The pictures look like the car was shot or maybe a burglar bashed it with a baseball bat.
But a Missouri mom says an explosive dry shampoo bottle is the real reason the sunroof of her daughter’s car shattered, leaving behind a mess of destruction, according to a Facebook post.
“We thought something fell down from the sky, but the glass was going out so we know that wasn’t the case,” Christine Debrecht, a St. Peters, Missouri mother, told KSDK.
On Facebook, Debrecht posted photos that show the shattered sunroof and white residue inside the center console of the vehicle. She said the console was latched shut, but the pressure inside aerosol can was strong enough on a hot day to blast through the car.

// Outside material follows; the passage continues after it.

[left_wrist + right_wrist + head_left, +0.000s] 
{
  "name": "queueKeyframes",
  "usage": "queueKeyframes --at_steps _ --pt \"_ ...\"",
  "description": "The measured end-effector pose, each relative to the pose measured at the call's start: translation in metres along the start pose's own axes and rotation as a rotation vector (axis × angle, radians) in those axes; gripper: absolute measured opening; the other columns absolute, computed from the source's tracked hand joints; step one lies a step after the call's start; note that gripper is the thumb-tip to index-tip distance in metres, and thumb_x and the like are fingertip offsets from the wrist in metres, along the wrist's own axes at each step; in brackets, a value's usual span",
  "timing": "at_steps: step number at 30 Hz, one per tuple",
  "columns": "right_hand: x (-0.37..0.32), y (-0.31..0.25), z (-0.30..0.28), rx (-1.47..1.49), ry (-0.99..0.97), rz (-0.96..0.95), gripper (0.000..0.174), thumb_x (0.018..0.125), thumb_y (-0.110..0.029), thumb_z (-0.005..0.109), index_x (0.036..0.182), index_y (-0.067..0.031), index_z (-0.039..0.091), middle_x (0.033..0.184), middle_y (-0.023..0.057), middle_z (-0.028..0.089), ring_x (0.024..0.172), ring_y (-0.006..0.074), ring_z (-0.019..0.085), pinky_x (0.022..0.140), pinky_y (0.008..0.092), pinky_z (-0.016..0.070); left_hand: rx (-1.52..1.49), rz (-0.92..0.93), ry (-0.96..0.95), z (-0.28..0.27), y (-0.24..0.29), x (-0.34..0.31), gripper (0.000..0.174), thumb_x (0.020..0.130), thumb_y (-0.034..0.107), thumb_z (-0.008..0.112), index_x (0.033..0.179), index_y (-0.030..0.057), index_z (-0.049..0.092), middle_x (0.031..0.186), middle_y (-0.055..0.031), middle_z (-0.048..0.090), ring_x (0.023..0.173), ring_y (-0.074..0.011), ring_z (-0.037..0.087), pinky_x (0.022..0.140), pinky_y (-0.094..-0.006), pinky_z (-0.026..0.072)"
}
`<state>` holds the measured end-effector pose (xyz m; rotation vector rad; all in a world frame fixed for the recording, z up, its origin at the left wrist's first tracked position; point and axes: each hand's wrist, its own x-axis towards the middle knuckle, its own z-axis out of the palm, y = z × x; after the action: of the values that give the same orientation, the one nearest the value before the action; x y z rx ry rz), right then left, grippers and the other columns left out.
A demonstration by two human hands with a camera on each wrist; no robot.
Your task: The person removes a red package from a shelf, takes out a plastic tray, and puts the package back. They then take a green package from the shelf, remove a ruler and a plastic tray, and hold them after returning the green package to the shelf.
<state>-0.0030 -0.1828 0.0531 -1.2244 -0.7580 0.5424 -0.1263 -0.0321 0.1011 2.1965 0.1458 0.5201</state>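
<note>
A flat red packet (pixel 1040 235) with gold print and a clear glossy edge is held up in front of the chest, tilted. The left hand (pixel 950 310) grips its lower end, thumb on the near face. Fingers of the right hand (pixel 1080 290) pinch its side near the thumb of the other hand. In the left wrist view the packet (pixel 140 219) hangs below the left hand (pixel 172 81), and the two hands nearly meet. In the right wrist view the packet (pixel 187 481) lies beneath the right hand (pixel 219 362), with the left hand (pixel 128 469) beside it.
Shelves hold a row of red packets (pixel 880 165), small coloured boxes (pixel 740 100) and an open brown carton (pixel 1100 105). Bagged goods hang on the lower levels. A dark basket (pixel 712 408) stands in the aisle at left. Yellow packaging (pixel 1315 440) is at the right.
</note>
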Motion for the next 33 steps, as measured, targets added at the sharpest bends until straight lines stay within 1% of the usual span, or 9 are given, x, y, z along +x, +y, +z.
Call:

“It blew the console cover off of its hinges, shot through the sunroof, and went high enough in the air that it landed about 50 feet away,” Debrecht said on Facebook.
Fortunately, Debrecht’s 19-year-old daughter wasn’t in the car during the explosion, she told KTVI.
“I just want to remind you (and your kids) to heed those warnings on products you may be using,” Debrecht said on Facebook. “Please don’t leave aerosol cans (and especially dry shampoo, as this seems to be an issue with some brands) in your car! I am so grateful that no one was hurt.”
Last year, police in Massachusetts warned of leaving aerosol cans in hot car after an air conditioning recharger blew out the back window of a Volkswagen Jetta, WWLP reported.
In Phoenix, a woman said she left a can of compressed air on the dashboard of her car and it blasted two holes in the windshield, according to KSAZ.
Sari Custer of the Arizona Science Center told the TV station that she’s surprised there aren’t more publicized explosions.
“So inside those pressurized cans, that heat is making what’s inside heat up and the pressure is building and building and can eventually overcome the materials on the outside of the can,” Custer told KSAZ. “That energy can be explosive.”